▸ Task prompt:
Your output must be the lines below from the line containing "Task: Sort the" to the line containing "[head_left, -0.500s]", both lines included, reproduced exactly and without pictures.

** Given records follows **

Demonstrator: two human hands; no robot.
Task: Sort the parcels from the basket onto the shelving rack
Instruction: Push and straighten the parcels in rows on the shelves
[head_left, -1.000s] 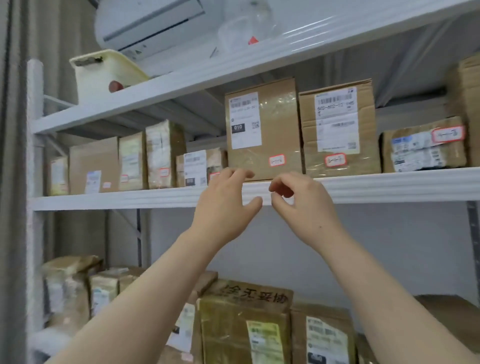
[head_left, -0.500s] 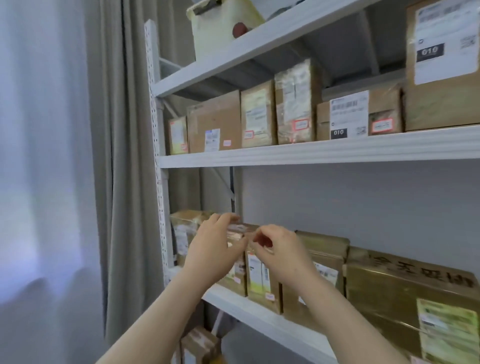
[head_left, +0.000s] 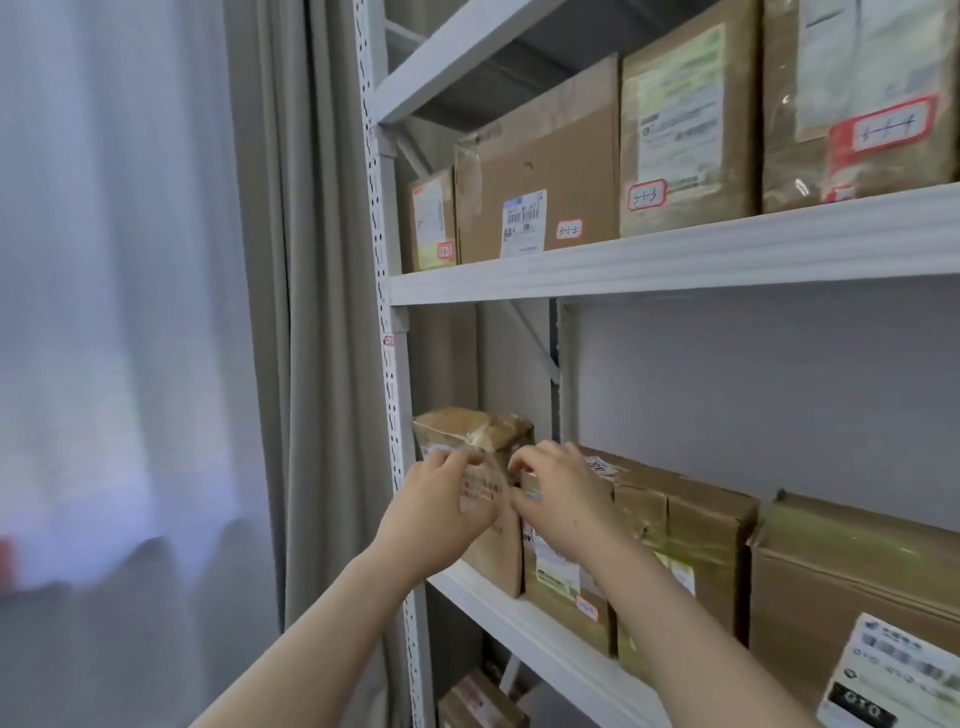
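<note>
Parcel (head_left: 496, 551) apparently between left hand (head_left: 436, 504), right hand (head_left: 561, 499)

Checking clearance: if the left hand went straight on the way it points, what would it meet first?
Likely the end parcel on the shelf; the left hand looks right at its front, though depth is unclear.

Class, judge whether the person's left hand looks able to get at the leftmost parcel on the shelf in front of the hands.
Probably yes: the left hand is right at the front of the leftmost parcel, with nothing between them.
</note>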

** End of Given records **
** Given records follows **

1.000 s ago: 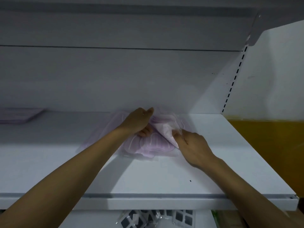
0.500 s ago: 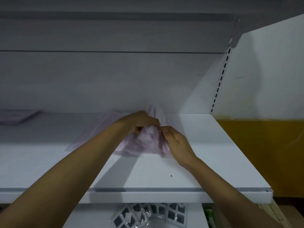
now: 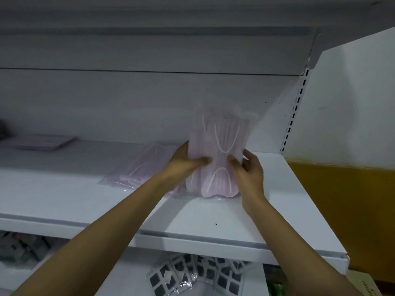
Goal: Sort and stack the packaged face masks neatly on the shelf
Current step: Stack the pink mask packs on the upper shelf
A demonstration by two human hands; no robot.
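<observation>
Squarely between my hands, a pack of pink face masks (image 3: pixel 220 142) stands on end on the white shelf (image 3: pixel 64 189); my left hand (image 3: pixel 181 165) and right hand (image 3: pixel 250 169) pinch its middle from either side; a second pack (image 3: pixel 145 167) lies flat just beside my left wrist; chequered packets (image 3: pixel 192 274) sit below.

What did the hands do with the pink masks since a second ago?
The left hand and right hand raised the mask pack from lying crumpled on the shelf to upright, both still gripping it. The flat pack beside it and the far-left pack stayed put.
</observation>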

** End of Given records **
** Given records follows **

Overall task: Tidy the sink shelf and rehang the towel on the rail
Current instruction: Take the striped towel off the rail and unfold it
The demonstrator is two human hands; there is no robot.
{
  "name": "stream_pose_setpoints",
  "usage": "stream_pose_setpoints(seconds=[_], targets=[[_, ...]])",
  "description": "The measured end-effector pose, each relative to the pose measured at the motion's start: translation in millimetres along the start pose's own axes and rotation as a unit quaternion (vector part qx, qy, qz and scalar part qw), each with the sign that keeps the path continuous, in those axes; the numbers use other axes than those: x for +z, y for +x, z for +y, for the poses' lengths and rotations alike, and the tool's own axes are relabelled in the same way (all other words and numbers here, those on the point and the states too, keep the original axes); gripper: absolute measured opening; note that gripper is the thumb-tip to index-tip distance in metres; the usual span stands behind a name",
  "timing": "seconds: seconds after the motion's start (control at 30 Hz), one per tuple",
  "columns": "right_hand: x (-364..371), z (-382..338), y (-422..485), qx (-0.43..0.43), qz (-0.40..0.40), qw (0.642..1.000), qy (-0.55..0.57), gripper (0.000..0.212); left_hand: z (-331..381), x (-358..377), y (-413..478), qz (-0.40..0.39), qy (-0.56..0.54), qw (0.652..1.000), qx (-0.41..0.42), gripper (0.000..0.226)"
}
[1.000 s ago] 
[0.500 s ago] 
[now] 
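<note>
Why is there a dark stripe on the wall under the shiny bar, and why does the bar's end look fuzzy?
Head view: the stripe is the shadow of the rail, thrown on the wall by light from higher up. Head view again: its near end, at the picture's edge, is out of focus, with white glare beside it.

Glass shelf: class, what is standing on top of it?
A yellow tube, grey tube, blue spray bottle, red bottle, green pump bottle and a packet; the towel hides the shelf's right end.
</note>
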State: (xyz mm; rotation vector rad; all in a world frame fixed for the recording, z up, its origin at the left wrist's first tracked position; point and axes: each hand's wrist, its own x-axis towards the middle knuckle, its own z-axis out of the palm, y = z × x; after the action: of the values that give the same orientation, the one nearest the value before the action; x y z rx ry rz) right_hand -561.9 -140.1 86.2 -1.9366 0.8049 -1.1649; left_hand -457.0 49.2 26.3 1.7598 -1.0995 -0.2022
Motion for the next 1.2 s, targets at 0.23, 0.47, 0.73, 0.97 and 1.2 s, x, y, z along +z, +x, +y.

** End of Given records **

▸ Response for this exercise:
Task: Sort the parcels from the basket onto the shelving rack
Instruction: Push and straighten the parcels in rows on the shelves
[head_left, -1.000s] 
[head_left, -0.500s] 

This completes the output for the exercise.